The STREAMINIT subroutine is used to set the random number seed for the RAND function in the DATA step. The seed value controls the sequence of random numbers. Syntactically, you should call the STREAMINIT subroutine one time per DATA step, prior to the first invocation of the RAND function. This ensures that when you run the DATA step later, it produces the same pseudorandom numbers.

If you start a new DATA step, you can specify a new seed value. If you use a seed value of 0, or if you do not specify a seed value, then the system time is used to determine the seed value. In this case, the random number stream is different each time you run the program.
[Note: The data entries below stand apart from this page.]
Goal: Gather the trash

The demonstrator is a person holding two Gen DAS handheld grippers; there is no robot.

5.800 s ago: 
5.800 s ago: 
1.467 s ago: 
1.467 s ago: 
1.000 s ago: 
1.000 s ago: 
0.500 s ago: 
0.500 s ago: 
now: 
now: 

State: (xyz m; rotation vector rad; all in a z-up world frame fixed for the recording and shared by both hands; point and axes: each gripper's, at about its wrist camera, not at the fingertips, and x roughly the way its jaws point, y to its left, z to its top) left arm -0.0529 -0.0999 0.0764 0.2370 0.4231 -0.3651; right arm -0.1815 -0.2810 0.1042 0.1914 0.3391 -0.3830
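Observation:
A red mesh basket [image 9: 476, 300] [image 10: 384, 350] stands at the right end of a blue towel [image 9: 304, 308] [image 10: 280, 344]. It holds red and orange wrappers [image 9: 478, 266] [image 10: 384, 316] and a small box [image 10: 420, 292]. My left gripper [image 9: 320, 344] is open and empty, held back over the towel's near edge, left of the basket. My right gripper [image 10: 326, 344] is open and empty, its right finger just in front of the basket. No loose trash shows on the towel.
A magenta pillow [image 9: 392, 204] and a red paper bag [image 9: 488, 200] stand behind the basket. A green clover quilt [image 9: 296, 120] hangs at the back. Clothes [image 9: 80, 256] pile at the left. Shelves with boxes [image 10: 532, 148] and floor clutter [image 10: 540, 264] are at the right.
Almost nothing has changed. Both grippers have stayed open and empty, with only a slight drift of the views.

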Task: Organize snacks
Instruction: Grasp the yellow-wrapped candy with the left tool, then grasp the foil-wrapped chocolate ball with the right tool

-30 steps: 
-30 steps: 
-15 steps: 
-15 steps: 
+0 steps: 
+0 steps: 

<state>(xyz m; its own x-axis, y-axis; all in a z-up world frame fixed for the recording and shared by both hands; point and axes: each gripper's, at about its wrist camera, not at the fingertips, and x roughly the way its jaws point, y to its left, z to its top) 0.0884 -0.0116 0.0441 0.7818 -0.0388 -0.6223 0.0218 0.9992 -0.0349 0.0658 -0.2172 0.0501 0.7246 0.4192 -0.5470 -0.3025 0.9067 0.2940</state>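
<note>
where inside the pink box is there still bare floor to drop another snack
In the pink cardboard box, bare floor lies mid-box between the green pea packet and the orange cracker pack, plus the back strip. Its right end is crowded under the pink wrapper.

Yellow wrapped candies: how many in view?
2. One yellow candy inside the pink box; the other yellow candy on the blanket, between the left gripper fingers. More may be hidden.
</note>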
To see how random number streams work, each of the following DATA step creates five random observations. The first and third data sets use the same random number seed (123), so the random numbers are identical. The second and fourth variables both use the system time (at the time that the RAND function is first called) to set the seed. Consequently, those random number streams are different. The last data set contains random numbers generated by a different seed (456). This stream of numbers is different from the other streams.

data A(drop=i);
  call streaminit(123);
  do i = 1 to 5;
    x123 = rand("Uniform"); output;
  end;
run;
data B(drop=i);
  call streaminit(0);
  do i = 1 to 5;
    x0 = rand("Uniform"); output;
  end;
run;
data C(drop=i);
  call streaminit(123);
  do i = 1 to 5;
    x123_2 = rand("Uniform"); output;
  end;
run;
data D(drop=i);
  /* no call to streaminit */
  do i = 1 to 5;
    x0_2 = rand("Uniform"); output;
  end;
run;
data E(drop=i);
  call streaminit(456);
  do i = 1 to 5;
    x456 = rand("Uniform"); output;
  end;
run;
data AllRand;  merge A B C D E; run; /* concatenate */
proc print data=AllRand; run;

Notice that the STREAMINIT subroutine, if called, is called exactly one time at the beginning of the DATA step. It does not make sense to call STREAMINIT multiple times within the same DATA step; subsequent calls are ignored. In the one DATA step (D) that does not call STREAMINIT, the first call to the RAND function implicitly calls STREAMINIT with 0 as an argument.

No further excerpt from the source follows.